Countrywide's avoided interest in the Property-the mortgage-becomes an asset of the estate based on §§ 551 and 541(a)(4) of the Bankruptcy Code. Section 551 first preserves the mortgage for the benefit of the estate: "[a]ny transfer avoided under section . . . 544 . . . is preserved for the benefit of the estate . . . with respect to property of the estate[.]" 11 U.S.C. § 551. The mortgage then becomes an asset of the estate under § 541(a)(4), which provides that the estate includes "[a]ny interest in property preserved for the benefit of . . . the estate under section . . . 551 of this title." 11 U.S.C. § 541(a)(4). See In re Bell. The Debtor's interest in the Property became property of the estate at the time of filing. 11 U.S.C. § 541(a)(1).
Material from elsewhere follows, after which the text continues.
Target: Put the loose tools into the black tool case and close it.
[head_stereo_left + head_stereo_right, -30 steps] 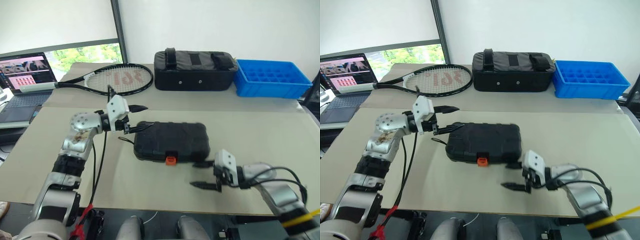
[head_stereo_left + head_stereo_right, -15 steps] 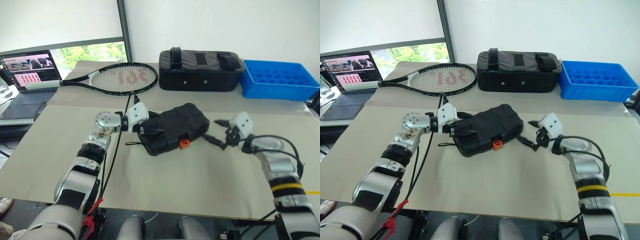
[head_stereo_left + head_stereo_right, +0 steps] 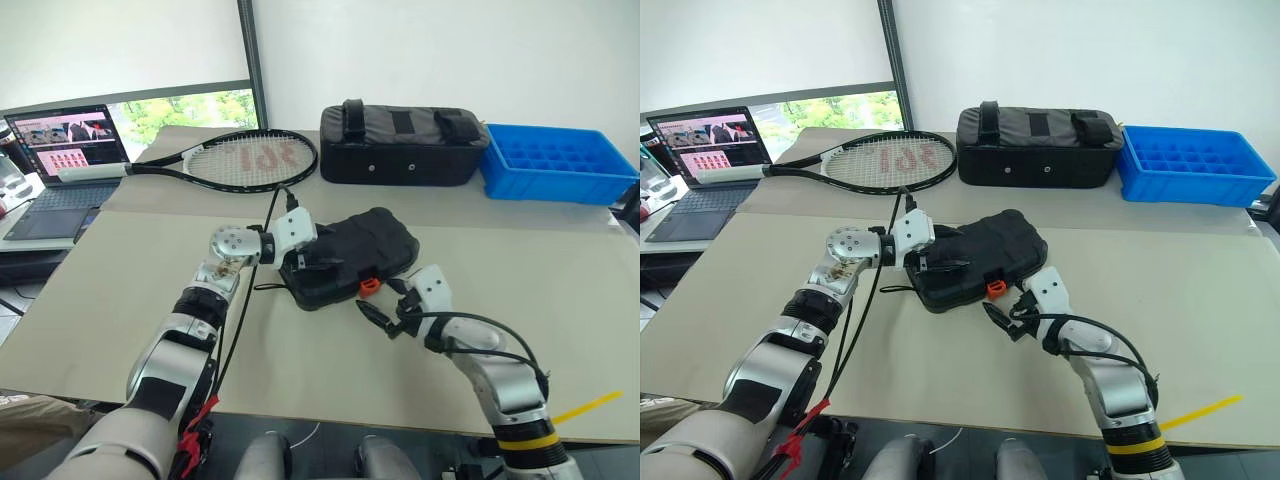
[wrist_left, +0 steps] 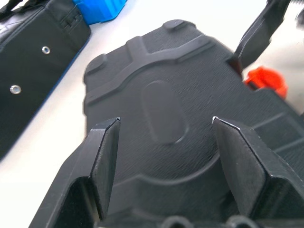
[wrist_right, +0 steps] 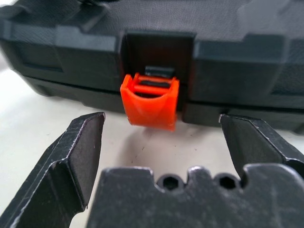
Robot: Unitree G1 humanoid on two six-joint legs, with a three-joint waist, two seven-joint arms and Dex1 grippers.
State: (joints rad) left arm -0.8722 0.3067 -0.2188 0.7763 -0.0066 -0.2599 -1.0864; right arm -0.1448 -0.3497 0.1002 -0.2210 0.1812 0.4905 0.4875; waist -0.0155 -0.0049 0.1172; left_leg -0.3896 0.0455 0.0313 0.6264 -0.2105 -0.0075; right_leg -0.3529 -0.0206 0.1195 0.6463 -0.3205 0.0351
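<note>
The left arm reaches in from the side, forearm nearly level, and its left end effector [image 3: 312, 262] lies over the near-left end of the black tool case [image 3: 375, 245], fingers spread wide above the lid; whether they actually press on the plastic is hard to tell from the head views. The right arm bends in from the counter's near edge, wrist angled towards the case front, and the right end effector [image 3: 1005, 314] hovers just before the orange latch [image 5: 150, 100] with its two black fingers well apart, holding nothing.

The case sits closed near the middle of the beige counter [image 3: 520, 280], turned at a slant. Its lid is matt, grained moulded plastic with raised ribs and a shallow oval dimple (clearest in the left wrist view). The latch is a small glossy orange clip set in a square recess at the seam.

Behind it lie a tennis racket [image 3: 245, 158], a black fabric bag [image 3: 405, 145] with straps and a blue plastic tray [image 3: 555, 160] with a grid of cells. A laptop [image 3: 60, 165] stands open at the far left.
</note>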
When that interest merges with the avoided mortgage, the Trustee holds the entire interest in the Property. Given that, there is no need for the Trustee to recover Countrywide's interest under § 550 and the defenses provided by § 550 are not available to Countrywide.
Countrywide relies in part on Bash v. Lepelley (In re Lepelley), 233 B.R. 802 (Bankr.N.D.Ohio 1999) to support the argument that § 550(e) applies. While that case does apply that section to somewhat similar facts, the parties apparently did not raise-and, in any event, the Court did *140 not address-the underlying question of whether § 550 applied at all. This Court concludes that it does not under these circumstances.
CONCLUSION
For the reasons stated, partial summary judgment is entered in favor of the Chapter 7 Trustee with respect to the state law and § 550 defenses discussed above. To the extent that Countrywide's request for summary judgment in its brief is intended as a motion, it is denied.
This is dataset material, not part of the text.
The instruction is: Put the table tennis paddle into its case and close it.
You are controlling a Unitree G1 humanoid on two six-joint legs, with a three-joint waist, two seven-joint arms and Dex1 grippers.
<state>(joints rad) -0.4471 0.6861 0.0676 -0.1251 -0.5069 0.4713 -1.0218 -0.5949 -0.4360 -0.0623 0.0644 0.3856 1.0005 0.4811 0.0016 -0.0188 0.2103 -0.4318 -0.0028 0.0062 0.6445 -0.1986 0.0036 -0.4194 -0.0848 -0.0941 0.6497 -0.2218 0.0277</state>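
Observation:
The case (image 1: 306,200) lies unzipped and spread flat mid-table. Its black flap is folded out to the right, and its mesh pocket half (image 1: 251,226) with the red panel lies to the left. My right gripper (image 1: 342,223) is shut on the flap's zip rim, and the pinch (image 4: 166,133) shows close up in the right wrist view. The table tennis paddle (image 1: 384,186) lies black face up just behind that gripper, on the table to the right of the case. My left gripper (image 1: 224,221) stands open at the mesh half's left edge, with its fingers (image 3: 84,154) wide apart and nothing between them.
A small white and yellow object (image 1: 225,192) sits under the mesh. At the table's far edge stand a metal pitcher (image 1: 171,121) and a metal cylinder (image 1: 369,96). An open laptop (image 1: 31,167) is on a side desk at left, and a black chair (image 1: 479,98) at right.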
The Court makes no finding as to whether the mortgage was, in fact, validly executed, which matter remains for trial. A pretrial will be held in this case on July 6, 2000 at 8:15 a.m.
IT IS SO ORDERED.
NOTES
[1] (A) Any recorded mortgage is irrebuttably presumed to be properly executed, regardless of any actual or alleged defect in the witnessing or acknowledgment on the mortgage, unless one of the following applies:
(1) The mortgagor, under oath, denies signing the mortgage.
(2) The mortgagor is not available, but there is other sworn evidence of a fraud upon the mortgagor.
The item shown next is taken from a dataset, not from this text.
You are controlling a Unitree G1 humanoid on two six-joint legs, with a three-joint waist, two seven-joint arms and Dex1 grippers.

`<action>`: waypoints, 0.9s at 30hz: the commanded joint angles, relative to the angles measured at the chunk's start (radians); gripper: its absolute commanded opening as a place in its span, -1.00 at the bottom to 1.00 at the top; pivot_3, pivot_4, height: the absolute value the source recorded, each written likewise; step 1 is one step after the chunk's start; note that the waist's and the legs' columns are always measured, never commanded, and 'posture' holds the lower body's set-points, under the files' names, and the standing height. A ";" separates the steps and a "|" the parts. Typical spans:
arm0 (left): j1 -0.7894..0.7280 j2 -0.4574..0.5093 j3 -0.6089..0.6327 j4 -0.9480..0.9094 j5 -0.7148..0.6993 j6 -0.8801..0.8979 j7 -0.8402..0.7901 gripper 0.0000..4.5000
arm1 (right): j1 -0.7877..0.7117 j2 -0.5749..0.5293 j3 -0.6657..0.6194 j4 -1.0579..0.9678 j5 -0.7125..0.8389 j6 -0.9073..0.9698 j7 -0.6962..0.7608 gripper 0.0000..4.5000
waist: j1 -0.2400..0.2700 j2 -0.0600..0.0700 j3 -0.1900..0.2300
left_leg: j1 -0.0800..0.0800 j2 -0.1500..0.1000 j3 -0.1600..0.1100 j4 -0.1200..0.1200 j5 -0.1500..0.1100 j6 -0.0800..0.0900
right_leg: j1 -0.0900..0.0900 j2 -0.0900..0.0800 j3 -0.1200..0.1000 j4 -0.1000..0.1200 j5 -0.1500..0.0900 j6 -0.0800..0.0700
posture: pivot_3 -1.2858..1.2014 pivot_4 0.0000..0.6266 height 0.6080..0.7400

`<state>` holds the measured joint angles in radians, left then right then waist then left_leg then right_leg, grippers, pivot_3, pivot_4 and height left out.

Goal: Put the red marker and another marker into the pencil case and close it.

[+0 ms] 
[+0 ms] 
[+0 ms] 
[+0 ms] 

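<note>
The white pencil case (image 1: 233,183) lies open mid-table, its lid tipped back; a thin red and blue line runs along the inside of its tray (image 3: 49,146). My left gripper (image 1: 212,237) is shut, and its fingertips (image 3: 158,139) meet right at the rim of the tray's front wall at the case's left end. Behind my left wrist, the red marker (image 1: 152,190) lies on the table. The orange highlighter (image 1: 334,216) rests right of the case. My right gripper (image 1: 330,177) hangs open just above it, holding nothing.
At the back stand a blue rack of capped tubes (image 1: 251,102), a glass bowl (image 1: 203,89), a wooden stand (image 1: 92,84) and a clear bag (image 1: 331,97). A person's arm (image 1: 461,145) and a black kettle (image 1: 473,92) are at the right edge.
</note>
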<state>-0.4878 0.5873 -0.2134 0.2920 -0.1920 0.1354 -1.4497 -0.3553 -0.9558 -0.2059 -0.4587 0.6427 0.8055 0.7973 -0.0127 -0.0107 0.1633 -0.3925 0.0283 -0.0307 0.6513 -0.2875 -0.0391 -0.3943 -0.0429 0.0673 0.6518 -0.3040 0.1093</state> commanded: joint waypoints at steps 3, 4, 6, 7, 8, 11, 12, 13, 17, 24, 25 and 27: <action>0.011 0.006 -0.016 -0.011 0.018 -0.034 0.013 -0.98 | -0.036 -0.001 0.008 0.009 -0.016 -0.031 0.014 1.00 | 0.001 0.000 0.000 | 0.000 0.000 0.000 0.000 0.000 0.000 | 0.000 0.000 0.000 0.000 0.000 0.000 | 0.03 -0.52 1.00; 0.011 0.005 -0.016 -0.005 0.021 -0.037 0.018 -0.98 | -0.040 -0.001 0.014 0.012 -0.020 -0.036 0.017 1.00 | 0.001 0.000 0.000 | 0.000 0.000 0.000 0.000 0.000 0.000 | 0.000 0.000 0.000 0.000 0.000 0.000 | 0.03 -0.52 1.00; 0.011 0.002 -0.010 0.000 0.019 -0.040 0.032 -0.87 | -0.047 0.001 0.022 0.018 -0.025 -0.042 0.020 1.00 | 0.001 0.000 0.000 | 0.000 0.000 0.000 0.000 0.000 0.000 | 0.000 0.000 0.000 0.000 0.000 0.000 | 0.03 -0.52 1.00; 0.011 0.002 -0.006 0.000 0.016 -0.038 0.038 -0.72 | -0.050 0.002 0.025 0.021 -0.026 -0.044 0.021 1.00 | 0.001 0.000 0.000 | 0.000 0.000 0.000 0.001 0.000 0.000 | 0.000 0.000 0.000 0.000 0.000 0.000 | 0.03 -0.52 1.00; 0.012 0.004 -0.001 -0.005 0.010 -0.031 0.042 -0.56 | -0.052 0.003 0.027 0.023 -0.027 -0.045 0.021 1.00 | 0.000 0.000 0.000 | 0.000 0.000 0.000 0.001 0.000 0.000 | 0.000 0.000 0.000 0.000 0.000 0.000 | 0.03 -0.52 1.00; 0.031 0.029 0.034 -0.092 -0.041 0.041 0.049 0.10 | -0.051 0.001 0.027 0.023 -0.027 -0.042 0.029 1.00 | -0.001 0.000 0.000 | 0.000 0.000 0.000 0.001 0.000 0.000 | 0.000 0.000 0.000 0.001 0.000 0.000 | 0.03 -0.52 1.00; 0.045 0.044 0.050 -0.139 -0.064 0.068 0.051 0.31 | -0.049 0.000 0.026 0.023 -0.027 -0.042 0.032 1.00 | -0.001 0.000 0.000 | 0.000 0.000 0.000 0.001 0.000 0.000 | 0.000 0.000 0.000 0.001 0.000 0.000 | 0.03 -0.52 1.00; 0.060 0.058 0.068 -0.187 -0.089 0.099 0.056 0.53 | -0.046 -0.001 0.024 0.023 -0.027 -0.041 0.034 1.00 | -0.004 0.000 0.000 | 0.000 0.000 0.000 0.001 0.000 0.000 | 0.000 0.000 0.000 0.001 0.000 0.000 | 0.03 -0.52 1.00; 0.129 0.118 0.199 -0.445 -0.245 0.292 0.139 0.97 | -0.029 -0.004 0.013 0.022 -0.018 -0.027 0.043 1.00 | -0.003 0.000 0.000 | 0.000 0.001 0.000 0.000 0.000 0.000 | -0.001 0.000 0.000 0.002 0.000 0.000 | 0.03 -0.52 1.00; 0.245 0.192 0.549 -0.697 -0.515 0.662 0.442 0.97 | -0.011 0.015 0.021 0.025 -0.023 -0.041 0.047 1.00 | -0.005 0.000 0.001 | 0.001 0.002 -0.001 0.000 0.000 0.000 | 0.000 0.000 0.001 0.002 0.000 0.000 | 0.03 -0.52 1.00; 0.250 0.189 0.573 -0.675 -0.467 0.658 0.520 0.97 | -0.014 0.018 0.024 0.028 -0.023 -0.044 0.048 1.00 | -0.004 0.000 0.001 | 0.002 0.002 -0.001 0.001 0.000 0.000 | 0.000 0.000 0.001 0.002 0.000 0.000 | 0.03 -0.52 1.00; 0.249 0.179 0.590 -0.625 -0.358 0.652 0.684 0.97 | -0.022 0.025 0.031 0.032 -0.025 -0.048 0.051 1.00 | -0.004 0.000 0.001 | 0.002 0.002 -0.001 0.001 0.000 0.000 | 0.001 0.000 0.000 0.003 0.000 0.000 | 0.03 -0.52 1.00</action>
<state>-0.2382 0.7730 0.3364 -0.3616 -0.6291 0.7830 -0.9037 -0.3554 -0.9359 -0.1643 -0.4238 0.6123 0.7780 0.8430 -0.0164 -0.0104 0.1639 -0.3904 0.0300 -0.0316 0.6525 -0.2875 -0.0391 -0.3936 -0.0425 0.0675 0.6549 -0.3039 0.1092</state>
(B) Evidence of an actual or alleged defect in the witnessing or acknowledgment on the mortgage is not evidence of fraud upon the mortgagor and does not rebut the presumption that a recorded mortgage is properly executed.
(C) The recording of a mortgage is constructive notice of the mortgage to all persons, including without limitation, a subsequent bona fide purchaser or any other subsequent holder of an interest in the property. An actual or alleged defect in the witnessing or acknowledgment on the recorded mortgage does not render the mortgage ineffective for purposes of constructive notice.
[2] Section 550, which addresses the liability of a transferee of an avoided transfer, provides:
(a) Except as otherwise provided in this section, to the extent that a transfer is avoided under section 544, 545, 547, 548, 549, 553(b) or 724(a) of this title, the trustee may recover, for the benefit of the estate, the property transferred, or, if the court so orders, the value of such property[.] 11 U.S.C. § 550(a).